A sentence usually consists of four parts: topic, focus, verb and the rest. Any of the four parts may be empty. The topic and the rest may contain any number of phrases but the focus may contain at most one phrase.
The tables below contain some Hungarian variations of the English sentence "John took Peter two books yesterday." Besides the verb, the sentence contains four other elements: "John", "Peter", "two books", "yesterday".
|Topics||Focus||Verb||The rest||Special meaning|
|János||tegnap||∅||elvitt||két könyvet Péternek.||Two books were taken by John to Peter yesterday. (It was successfully completed; no special emphasis.)|
|János||tegnap||két könyvet||vitt el||Péternek.||It was two books that John took Peter yesterday. (As far as John and yesterday are concerned, it was exactly two books that he took to Peter.)|
|János||∅||tegnap||vitt el||két könyvet Péternek.||It was yesterday that John took Peter two books. (John took Peter two books sometime, but it was done specifically yesterday.)|
|∅||∅||János||vitt el||tegnap két könyvet Péternek.||It was John who took Peter two books yesterday.|
|∅||∅||Péternek||vitt el||tegnap János két könyvet.||It was Peter to whom John took two books yesterday.|
|János||tegnap||Péternek||vitt el||két könyvet.||John took somebody two books yesterday, but it was specifically Peter to whom he took them, not anybody else.|
|∅||∅||∅||Elvitt||János tegnap két könyvet Péternek.||Two books were taken by John to Peter yesterday. (The action was completed; the books are at Peter's place now.)|
|Két könyvet||tegnap||∅||elvitt||János Péternek.||Two books were indeed taken by John to Peter. (Perhaps something else was taken to him, too. However, the two books may not be the most important thing, e.g. John may have left Peter's documents at home.)|
|∅||∅||Két könyvet||vitt el||János tegnap Péternek.||John (only) took Peter two books, nothing else.|
The topic contains a phrase or phrases which the speaker supposes as known and which is used for introducing a topic that the statement will be about (cf. "as far as X is concerned, ..."). The focus attracts the attention to an element of the event which is either supposed as unknown or it may be a refutation to a possible opposing belief. It excludes the validity of the statement for all other individuals in question ("it was X and nothing else that...").

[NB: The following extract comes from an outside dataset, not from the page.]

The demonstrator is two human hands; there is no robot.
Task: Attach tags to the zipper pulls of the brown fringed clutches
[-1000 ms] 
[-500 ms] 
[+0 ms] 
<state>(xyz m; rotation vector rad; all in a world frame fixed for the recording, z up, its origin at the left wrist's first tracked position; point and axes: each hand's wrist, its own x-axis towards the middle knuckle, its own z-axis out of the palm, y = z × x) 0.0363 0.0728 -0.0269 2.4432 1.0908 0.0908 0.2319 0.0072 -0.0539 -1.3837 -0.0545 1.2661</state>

If a focus is present, the verbal prefix will be put after the verb (vitt el instead of elvitt). If there is no verbal prefix, there may be ambiguity in writing because the phrase preceding the verb may be either a topic or a focus. For example, in the sentence Éva szereti a virágokat ("Eve likes flowers"), Éva may be a topic and the sentence may be neutral, or Éva may be a focus and the sentence may emphasise that it's Eve who likes flowers. Example sentences and their interpretations follow:
|Éva szereti a virágokat.||Eve likes flowers.|
|Szereti Éva a virágokat.||Eve does like flowers (even if someone doubts it).|
|Éva szereti a virágokat.||Eve likes flowers (and not someone else).|
|Éva a virágokat szereti.||Eve likes flowers (and not something else).|
|A virágokat Éva szereti.||It's Eve that likes flowers (and not someone else, although something else may be liked by someone else).|
|A virágokat szereti Éva.||It's flowers that Eve likes (and not something else).|
Hungarian is an agglutinative language. Most grammatical information is given through suffixes. For example: "at the table" = az asztalnál (space relation), "at 5 o'clock" = öt órakor (time relation). There is also one grammatical prefix (leg- for superlatives).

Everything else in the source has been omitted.